▶ **Exercise directions**: The lines below, from the first through the one containing "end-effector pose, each", are to be given again exactly, with pictures left out and nothing added.

╭──

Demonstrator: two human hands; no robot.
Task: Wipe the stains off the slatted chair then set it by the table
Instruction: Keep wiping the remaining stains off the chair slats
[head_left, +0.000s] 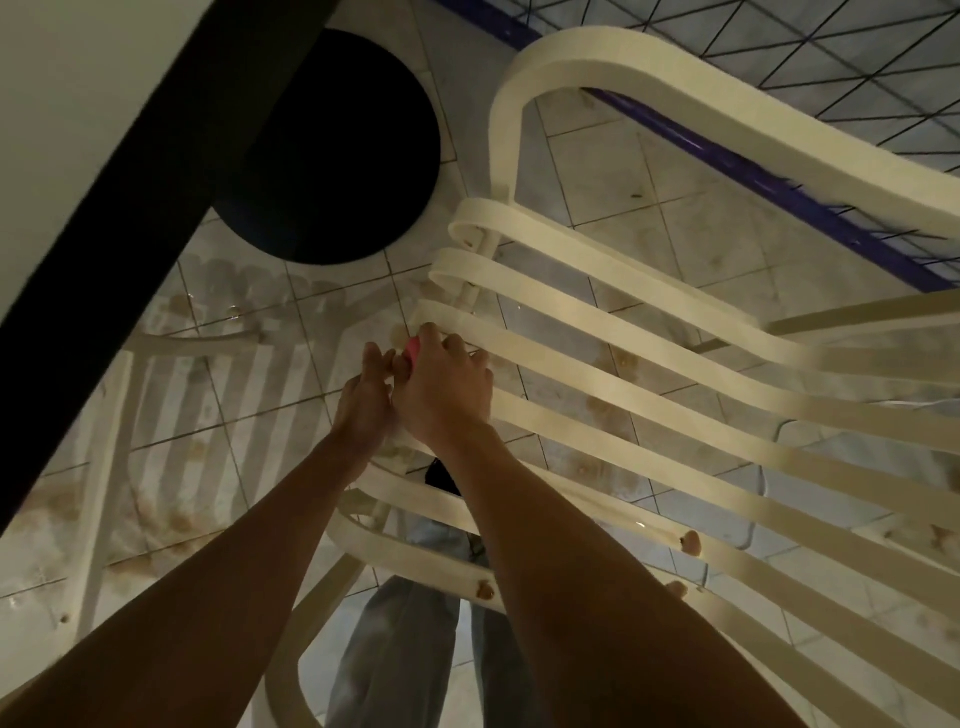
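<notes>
A cream slatted chair (649, 364) fills the right and middle of the head view, its slats running from the left edge down to the right. My right hand (447, 389) grips a small pink cloth (413, 349) against the left end of one slat. My left hand (366, 400) lies just beside it on the left, fingers stretched toward the same slat end; what it touches is hidden. Brown stains show on slats near the lower middle (691, 540).
A table with a dark edge (130, 218) crosses the upper left, above a round black base (337, 150). A second slatted chair (156, 415) stands at the left on the tiled floor. A blue-framed wire rack (779, 171) runs along the upper right. My legs show below.
</notes>
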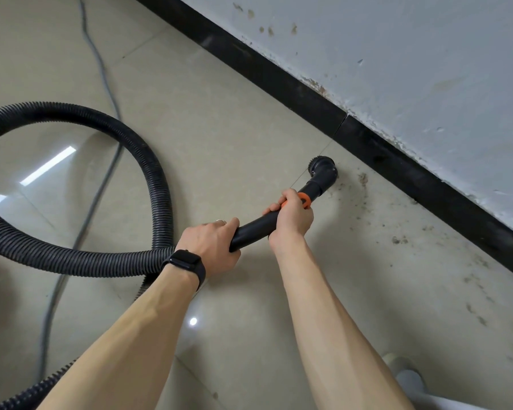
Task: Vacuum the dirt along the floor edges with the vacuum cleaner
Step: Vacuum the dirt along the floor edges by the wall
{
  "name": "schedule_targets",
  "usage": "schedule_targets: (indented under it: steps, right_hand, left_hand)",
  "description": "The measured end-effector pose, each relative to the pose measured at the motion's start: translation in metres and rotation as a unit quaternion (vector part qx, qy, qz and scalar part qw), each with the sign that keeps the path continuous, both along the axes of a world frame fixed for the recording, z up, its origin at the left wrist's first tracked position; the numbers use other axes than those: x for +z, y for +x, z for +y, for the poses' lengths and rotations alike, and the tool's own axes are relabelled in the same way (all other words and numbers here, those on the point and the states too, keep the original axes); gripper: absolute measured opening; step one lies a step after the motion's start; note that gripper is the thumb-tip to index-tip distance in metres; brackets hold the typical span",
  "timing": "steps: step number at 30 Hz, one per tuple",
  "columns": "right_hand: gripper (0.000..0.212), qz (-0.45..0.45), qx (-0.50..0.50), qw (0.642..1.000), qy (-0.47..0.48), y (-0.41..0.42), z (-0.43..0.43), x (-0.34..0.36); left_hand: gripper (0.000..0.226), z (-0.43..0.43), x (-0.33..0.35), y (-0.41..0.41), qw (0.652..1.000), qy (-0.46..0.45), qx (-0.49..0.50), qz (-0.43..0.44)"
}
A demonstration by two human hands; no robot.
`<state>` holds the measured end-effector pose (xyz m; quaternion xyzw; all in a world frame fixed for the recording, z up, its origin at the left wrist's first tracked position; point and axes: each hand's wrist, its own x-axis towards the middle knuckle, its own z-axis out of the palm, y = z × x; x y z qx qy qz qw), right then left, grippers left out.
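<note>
A black vacuum wand (253, 227) with an orange collar (304, 200) ends in a round brush nozzle (323, 168) set on the beige tiled floor. My left hand (212, 248), with a dark watch on the wrist, grips the wand's rear end. My right hand (292, 218) grips the wand just behind the orange collar. Dark dirt specks (363, 187) lie scattered on the tiles right of the nozzle, along the black baseboard (367, 143). The ribbed black hose (148, 161) loops away to the left.
A grey power cord (101, 72) runs across the floor behind the hose loop. The stained white wall (412, 69) rises above the baseboard. More dirt (399, 239) trails toward the lower right. A white object (409, 380) sits at the bottom right corner.
</note>
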<state>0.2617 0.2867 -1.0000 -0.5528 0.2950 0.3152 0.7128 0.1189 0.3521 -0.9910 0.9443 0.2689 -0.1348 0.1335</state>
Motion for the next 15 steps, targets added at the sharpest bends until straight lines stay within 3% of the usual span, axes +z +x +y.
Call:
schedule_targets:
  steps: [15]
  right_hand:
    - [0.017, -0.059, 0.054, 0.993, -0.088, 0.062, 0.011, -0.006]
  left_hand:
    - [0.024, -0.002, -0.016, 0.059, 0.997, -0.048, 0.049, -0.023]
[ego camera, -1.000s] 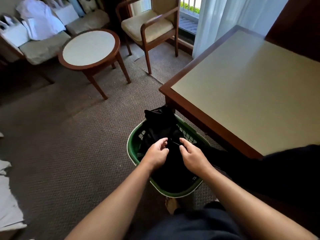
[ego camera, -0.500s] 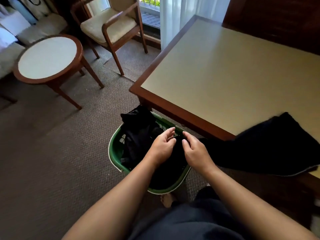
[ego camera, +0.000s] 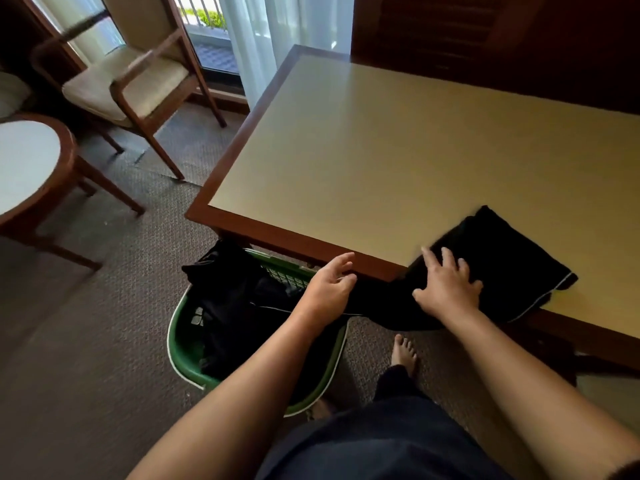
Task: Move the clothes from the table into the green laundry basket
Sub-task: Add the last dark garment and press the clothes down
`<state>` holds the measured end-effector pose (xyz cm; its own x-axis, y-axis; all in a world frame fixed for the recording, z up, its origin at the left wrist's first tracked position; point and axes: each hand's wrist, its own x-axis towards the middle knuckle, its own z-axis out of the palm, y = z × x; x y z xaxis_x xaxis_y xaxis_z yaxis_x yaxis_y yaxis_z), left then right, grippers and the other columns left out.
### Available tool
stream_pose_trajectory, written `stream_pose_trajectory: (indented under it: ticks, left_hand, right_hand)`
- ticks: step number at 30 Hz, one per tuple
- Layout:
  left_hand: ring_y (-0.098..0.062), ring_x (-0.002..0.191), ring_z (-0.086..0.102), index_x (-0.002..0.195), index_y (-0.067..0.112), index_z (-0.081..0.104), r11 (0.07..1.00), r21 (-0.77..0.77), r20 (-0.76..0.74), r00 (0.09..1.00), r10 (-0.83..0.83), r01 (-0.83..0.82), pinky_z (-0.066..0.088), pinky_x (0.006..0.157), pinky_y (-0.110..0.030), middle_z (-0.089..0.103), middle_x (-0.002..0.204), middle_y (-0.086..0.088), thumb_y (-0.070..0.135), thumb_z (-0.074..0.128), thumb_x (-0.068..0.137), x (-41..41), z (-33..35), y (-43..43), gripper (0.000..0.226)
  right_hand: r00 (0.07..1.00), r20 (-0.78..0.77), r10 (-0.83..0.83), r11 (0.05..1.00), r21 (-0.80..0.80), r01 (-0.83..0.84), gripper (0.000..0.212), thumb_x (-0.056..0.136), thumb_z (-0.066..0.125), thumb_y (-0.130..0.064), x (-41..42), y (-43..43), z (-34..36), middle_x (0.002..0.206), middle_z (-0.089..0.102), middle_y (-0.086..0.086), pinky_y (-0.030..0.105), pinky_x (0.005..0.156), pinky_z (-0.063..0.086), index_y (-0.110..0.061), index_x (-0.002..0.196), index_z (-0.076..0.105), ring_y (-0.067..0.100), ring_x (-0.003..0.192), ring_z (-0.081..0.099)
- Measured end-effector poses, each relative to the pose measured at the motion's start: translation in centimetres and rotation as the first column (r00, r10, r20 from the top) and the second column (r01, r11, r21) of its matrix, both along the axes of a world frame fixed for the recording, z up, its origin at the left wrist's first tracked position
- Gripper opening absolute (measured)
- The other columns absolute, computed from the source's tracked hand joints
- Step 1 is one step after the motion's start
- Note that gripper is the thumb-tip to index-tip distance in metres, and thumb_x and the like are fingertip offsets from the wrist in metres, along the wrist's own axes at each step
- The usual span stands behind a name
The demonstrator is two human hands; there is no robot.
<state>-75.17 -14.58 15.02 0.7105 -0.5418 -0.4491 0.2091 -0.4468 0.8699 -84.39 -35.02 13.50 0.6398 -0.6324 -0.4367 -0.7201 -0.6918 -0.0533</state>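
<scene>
The counter point(ego camera: 381, 150) carries one black garment point(ego camera: 505, 261) at its near edge, part of it hanging off toward the floor; the green laundry basket point(ego camera: 183, 344) stands on the carpet just below the counter's corner, with dark clothes point(ego camera: 228, 299) heaped in it; my right grip point(ego camera: 446, 289) lies flat on the garment, fingers spread, closed round nothing; my left grip point(ego camera: 329, 289) hovers over the basket's far rim, fingers loose and empty. To do this step well, I judge I should bunch the cloth under the right grip; bring the left to the hanging part so nothing trails; lift clear of the wooden edge; and let it fall in the basket's middle, not over the rim.
</scene>
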Motion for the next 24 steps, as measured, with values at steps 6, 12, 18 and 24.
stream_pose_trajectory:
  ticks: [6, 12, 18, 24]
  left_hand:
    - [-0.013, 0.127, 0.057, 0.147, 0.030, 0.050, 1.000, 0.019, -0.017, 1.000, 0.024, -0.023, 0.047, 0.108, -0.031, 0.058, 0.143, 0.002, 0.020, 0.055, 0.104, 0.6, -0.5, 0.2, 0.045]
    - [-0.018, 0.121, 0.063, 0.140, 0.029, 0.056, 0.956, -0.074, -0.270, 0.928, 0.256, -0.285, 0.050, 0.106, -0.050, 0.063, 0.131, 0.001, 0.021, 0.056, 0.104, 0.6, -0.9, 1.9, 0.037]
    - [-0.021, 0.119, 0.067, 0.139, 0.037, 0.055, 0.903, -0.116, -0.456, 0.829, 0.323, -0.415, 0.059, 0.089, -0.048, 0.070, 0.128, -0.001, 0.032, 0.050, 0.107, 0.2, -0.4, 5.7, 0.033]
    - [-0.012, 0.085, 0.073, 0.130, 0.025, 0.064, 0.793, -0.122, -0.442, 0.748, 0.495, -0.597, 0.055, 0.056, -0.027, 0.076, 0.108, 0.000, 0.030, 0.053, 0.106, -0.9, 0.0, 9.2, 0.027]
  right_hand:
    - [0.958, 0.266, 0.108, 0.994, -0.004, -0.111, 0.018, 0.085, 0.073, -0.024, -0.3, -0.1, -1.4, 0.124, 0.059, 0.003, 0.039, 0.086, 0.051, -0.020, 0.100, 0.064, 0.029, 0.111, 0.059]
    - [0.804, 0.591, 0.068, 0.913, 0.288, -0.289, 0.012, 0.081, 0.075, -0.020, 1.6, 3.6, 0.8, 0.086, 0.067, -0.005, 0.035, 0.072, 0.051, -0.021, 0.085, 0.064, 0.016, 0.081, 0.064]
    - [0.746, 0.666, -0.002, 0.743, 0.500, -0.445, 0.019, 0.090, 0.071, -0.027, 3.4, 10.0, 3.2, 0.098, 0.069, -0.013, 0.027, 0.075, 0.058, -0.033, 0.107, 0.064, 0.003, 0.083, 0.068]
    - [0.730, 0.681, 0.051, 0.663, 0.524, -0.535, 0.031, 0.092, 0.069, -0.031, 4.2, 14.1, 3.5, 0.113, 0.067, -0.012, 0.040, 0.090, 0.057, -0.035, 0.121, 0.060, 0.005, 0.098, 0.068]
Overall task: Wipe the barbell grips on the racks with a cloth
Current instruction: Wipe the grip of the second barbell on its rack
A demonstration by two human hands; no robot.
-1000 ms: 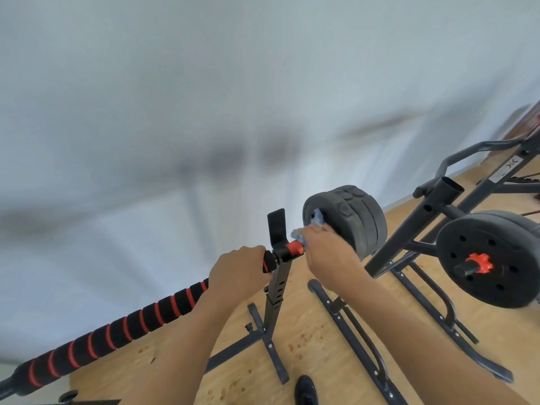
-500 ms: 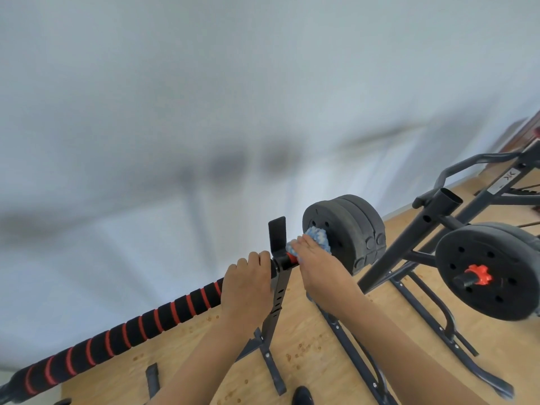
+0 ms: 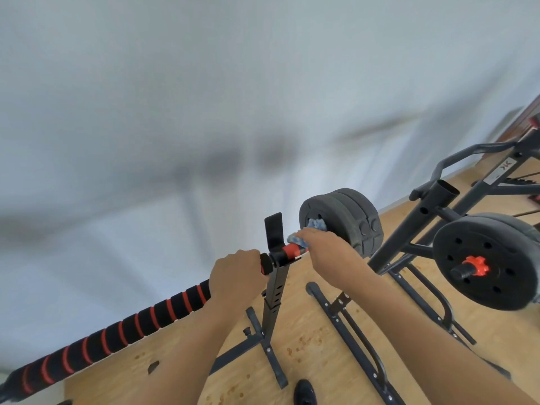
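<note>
The barbell [image 3: 152,314] runs from the lower left corner up to the rack [image 3: 273,293], its long black-and-red foam grip on the near side and a pair of weight plates [image 3: 350,217] on the far end. The step in hand appears to be wiping the short stretch between the rack and the plates.

To do it well, the bar must not roll or slide in its support. The left hand [image 3: 235,276] serves that purpose, its fingers curled fully round the end of the foam grip just beside the rack. The right hand [image 3: 324,254] lies over the bar close against the inner plate, fingers bent down onto a bunched blue cloth [image 3: 317,225] that shows at the fingertips and towards the plate. How far the cloth wraps under the bar is hidden by the hand, so I cannot tell whether the underside is covered. A full wrap and a twist along the red sleeve [image 3: 290,250] would clean all round. Short strokes suit the narrow gap. The long foam grip looks like the larger share of the job.

There are no true containers here. The nearest thing is the rack's cradle [image 3: 273,232], a black hook in which the bar sits. On the second rack [image 3: 409,229] at right, an open tube [image 3: 445,190] shows a dark mouth with nothing visible inside.
</note>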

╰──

▶ **Response area**:
Demonstrator: two human hands; no robot.
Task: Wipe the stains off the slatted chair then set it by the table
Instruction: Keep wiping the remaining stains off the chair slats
[head_left, +0.000s] 
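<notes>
A cream slatted chair (649, 364) fills the right and middle of the head view, its slats running from the left edge down to the right. My right hand (447, 389) grips a small pink cloth (413, 349) against the left end of one slat. My left hand (366, 400) lies just beside it on the left, fingers stretched toward the same slat end; what it touches is hidden. Brown stains show on slats near the lower middle (691, 540).
A table with a dark edge (130, 218) crosses the upper left, above a round black base (337, 150). A second slatted chair (156, 415) stands at the left on the tiled floor. A blue-framed wire rack (779, 171) runs along the upper right. My legs show below.
</notes>
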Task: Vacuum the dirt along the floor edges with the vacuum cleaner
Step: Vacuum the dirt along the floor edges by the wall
{
  "name": "schedule_targets",
  "usage": "schedule_targets: (indented under it: steps, right_hand, left_hand)",
  "description": "The measured end-effector pose, each relative to the pose measured at the motion's start: translation in metres and rotation as a unit quaternion (vector part qx, qy, qz and scalar part qw), each with the sign that keeps the path continuous, both along the axes of a world frame fixed for the recording, z up, its origin at the left wrist's first tracked position; the numbers use other axes than those: x for +z, y for +x, z for +y, for the poses' lengths and rotations alike, and the tool's own axes are relabelled in the same way (all other words and numbers here, those on the point and the states too, keep the original axes); gripper: absolute measured opening; step one lies a step after the motion's start; note that gripper is the thumb-tip to index-tip distance in metres; brackets hold the typical span",

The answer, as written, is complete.